Heidenmauer in Wiesbaden: Befestigungsanlage oder Teil der römischen Wasserversorgung
Heidenmauer in Wiesbaden: Befestigungsanlage oder Teil der römischen Wasserversorgung | Bild: Wilhelm Thomas Fiege / CC BY-SA 3.0

Das Stadtarchiv lädt am Dienstag, 9. Dezember, um 18 Uhr zu einem Vortrag über die sogenannte Heidenmauer ein. Referent ist der angehende Hydrauliker Peter Aun, der im Rahmen seines Studiums am Fachbereich Wasserbau unterschiedliche Deutungen zu dem römischen Bauwerk vorstellen will. Im Zentrum der Veranstaltung steht die Frage, ob die Mauer der Verteidigung diente oder Bestandteil einer Wasserversorgung war.

Historischer Kontext

Die Heidenmauer liegt in der römischen Siedlung Aquae Mattiacorum, die auf dem Gebiet der heutigen Stadt Wiesbaden entstand. Für Aun war während des Studiums ein Satz besonders prägend: Das Beste aber ist das Wasser. Dieses Zitat des griechischen Dichters Pindar verweist auf die Bedeutung von Wasser in antiken Städten. Die Römer errichteten an vielen Orten komplexe Anlagen zur Versorgung mit Wasser, was auch bei Ausgrabungen in und um Aquae Mattiacorum Anlass zur Interpretation gibt.

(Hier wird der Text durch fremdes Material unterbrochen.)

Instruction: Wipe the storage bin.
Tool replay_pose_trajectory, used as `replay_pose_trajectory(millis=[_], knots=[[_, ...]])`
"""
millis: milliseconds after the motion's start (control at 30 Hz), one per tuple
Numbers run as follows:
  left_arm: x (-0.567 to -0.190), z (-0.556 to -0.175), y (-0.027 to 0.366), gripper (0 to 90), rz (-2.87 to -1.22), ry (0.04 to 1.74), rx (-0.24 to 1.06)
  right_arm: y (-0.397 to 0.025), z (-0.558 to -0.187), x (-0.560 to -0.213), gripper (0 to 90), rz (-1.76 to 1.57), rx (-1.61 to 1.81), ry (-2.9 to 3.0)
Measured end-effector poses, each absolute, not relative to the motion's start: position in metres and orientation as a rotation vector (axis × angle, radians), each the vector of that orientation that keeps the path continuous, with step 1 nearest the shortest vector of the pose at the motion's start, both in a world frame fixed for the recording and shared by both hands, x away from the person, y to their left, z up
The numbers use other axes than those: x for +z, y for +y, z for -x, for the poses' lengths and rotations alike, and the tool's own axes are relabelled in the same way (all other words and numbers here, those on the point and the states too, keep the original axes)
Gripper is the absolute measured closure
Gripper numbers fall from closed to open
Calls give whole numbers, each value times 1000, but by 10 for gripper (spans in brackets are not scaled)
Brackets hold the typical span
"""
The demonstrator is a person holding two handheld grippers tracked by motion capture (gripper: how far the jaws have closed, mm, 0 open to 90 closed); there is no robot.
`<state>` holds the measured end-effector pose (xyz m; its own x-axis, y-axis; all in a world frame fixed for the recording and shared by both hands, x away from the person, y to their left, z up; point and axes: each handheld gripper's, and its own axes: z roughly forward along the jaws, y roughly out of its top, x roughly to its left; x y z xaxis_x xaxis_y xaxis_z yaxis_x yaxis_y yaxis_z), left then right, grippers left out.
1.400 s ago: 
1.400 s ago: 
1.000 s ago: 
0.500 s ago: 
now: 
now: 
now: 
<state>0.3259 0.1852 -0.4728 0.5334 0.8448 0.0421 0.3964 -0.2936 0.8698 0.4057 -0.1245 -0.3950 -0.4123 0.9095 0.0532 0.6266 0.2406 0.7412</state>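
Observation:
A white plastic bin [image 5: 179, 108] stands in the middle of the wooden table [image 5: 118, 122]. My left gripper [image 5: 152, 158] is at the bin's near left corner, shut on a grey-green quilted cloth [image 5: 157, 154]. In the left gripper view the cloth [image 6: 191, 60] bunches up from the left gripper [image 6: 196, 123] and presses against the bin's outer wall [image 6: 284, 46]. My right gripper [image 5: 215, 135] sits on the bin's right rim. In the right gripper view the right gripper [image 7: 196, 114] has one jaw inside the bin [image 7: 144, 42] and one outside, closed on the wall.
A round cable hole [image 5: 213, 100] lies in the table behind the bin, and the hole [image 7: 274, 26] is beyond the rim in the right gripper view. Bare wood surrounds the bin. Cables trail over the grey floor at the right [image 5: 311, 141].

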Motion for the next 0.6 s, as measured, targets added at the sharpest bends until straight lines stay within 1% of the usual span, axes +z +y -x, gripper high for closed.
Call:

Ungeklärte Funktion der Heidenmauer

Die Funktion der Heidenmauer ist wissenschaftlich umstritten. Einige Forscher interpretieren das Bauwerk als Teil einer Befestigungsanlage, andere sehen Indizien für eine Nutzung im Zusammenhang mit der Wasserversorgung. In seinem Vortrag will Aun verschiedene Ansätze und Befunde vorstellen und die Argumente gegeneinander abwägen. Ziel ist es, die zur Verfügung stehenden archäologischen und bautechnischen Hinweise systematisch zu betrachten, ohne bereits eine abschließende Deutung zu beanspruchen.